Lecture 15. C) Example: Hypothesis Test
Contents
Example: Hypothesis Test
Let [math]X_{1}..X_{n}[/math] be a random sample with Poisson distribution
[math]f\left(\left.x\right|\theta\right)=\frac{\theta^{x}\exp\left(-\theta\right)}{x!},\,x\in\left\{ 0,1,...\right\}[/math]
and let us test [math]H_{0}:\theta=6[/math] vs. [math]H_{1}:\theta\neq6[/math] at the 10% level.
Let
[math]n=100[/math] and [math]\sum_{i=1}^{n}x_{i}=500[/math].

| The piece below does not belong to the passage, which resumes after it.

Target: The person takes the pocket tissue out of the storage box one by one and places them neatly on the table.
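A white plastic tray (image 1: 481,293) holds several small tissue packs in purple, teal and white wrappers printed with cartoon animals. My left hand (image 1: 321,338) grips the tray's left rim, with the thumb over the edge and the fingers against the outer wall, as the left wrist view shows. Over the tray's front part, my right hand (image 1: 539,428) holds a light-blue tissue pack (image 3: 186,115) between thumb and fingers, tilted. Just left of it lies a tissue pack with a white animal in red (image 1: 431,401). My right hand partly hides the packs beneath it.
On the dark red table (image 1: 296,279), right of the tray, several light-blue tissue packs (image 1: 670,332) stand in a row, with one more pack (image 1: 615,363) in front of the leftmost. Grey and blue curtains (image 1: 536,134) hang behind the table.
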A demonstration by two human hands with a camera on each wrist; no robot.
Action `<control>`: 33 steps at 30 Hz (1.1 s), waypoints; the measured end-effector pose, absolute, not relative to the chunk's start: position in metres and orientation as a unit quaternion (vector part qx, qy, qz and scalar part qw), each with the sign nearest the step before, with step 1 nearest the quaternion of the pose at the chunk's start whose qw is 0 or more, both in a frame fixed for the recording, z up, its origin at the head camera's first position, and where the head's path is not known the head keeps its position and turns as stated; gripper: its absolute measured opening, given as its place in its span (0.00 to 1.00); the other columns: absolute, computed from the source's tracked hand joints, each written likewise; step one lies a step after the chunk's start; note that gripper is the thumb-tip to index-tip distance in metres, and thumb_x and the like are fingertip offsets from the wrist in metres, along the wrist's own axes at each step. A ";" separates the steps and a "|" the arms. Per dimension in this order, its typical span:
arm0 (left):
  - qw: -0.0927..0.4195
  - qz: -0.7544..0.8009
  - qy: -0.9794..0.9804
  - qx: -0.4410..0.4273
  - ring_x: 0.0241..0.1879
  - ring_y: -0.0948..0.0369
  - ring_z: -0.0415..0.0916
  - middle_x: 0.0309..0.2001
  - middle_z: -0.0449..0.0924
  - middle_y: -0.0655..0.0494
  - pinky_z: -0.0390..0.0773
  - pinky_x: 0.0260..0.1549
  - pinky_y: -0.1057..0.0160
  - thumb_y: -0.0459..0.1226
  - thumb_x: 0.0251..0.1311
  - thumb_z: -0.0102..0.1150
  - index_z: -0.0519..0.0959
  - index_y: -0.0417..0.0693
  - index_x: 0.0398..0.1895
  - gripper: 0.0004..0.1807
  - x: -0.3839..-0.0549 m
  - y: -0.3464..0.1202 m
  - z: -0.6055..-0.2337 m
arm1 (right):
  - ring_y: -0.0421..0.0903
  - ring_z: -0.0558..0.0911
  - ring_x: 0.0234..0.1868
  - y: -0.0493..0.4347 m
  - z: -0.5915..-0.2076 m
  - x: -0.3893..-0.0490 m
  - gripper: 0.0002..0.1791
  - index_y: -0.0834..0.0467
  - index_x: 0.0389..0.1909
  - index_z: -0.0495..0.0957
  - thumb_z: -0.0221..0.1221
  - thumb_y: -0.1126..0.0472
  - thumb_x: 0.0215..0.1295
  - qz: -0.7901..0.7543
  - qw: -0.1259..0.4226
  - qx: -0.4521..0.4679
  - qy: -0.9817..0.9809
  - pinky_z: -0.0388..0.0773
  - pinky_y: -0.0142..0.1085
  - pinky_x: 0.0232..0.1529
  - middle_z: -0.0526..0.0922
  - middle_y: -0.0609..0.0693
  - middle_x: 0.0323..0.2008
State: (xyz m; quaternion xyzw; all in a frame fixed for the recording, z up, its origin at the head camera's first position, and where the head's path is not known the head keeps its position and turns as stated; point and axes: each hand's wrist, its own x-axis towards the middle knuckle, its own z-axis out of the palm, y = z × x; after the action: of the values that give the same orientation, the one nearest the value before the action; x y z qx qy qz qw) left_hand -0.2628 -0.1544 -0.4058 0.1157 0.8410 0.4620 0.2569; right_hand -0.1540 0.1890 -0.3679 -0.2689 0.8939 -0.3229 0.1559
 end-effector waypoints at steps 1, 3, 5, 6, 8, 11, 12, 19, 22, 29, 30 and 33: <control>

[math]\widehat{\theta}_{ML}[/math] calculation
[math]l\left(\theta\right)=\sum_{i=1}^{n}\log\left(\frac{\theta^{x_{i}}\exp\left(-\theta\right)}{x!}\right)=\sum_{i=1}^{n}\left(x_{i}\log\left(\theta\right)-\theta-\log\left(x!\right)\right)[/math]
Taking the foc:
[math]\begin{aligned} foc\left(\theta\right):\, & \frac{\sum x_{i}}{\theta}-n=0\\ \Leftrightarrow & \widehat{\theta}_{ML}=\frac{\sum x_{i}}{n}=\frac{500}{100}=5.\end{aligned}[/math]
We can also verify that we have found a maximum:
[math]soc\left(\theta\right):\,-\frac{\sum x_{i}}{\theta^{2}}\lt 0.[/math]
Information Matrix
The single observation information matrix is:
[math]I\left(\theta\right)=-E_{\theta}\left(l^{''}\left(\theta\right)\right)=-E_{\theta}\left(-\frac{X_{i}}{\theta^{2}}\right)=\frac{\theta}{\theta^{2}}=\frac{1}{\theta}.[/math]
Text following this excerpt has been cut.